# Prompt:
Of the lines in the data below, write out exactly those from the one holding "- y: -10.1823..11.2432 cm" through the one holding "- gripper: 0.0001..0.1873", both included.

# The data:

+ + +

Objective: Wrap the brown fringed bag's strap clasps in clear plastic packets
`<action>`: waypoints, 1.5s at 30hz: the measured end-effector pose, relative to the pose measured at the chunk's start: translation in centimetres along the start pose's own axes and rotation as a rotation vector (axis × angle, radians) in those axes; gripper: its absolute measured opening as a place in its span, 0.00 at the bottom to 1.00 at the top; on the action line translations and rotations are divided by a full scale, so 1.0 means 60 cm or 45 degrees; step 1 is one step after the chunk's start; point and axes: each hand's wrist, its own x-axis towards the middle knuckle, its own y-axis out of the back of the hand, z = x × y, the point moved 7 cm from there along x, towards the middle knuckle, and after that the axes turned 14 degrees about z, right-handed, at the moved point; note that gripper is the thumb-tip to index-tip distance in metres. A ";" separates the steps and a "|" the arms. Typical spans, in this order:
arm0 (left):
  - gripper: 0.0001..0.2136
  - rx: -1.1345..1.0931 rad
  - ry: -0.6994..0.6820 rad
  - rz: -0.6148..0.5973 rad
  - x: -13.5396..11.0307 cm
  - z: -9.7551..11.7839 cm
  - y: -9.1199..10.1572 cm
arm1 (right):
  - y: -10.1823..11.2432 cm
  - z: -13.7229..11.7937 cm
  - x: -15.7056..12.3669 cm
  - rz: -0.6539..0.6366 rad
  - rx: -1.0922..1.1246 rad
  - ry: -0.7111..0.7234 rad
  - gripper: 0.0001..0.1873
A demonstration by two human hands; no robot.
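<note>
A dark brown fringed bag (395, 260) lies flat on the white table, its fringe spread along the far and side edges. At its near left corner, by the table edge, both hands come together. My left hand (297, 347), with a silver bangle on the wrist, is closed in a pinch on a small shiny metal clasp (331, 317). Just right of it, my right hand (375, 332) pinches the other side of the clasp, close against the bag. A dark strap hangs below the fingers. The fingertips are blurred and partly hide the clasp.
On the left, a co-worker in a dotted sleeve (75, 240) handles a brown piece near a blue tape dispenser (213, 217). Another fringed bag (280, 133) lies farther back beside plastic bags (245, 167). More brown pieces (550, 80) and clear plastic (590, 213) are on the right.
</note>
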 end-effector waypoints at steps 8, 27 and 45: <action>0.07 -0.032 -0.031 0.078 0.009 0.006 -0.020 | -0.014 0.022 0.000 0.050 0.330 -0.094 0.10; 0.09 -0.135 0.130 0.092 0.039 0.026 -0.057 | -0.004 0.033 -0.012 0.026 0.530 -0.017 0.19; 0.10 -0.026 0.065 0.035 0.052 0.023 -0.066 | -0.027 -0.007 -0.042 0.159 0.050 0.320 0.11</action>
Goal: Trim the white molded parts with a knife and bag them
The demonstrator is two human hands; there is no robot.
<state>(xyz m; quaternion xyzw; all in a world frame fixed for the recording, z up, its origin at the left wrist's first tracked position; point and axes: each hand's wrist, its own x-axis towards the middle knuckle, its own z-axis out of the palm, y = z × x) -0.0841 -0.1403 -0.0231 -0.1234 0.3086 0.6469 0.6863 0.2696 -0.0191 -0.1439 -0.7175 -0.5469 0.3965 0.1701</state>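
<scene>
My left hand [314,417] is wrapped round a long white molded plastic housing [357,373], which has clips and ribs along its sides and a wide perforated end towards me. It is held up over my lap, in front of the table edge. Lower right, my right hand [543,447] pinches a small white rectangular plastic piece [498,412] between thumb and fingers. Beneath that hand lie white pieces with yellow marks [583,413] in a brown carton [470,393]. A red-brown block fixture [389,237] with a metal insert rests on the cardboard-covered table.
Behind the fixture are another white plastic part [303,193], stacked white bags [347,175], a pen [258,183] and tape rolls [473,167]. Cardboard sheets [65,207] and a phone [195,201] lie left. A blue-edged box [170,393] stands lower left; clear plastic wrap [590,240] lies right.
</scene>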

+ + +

# Solution:
  - y: -10.1823..11.2432 cm
  - z: -13.7229..11.7937 cm
  - x: -15.7056..12.3669 cm
  - rz: -0.6539..0.6366 rad
  - rx: -1.0922..1.1246 rad
  - ry: -0.7111..0.7234 rad
  - gripper: 0.0001..0.1873

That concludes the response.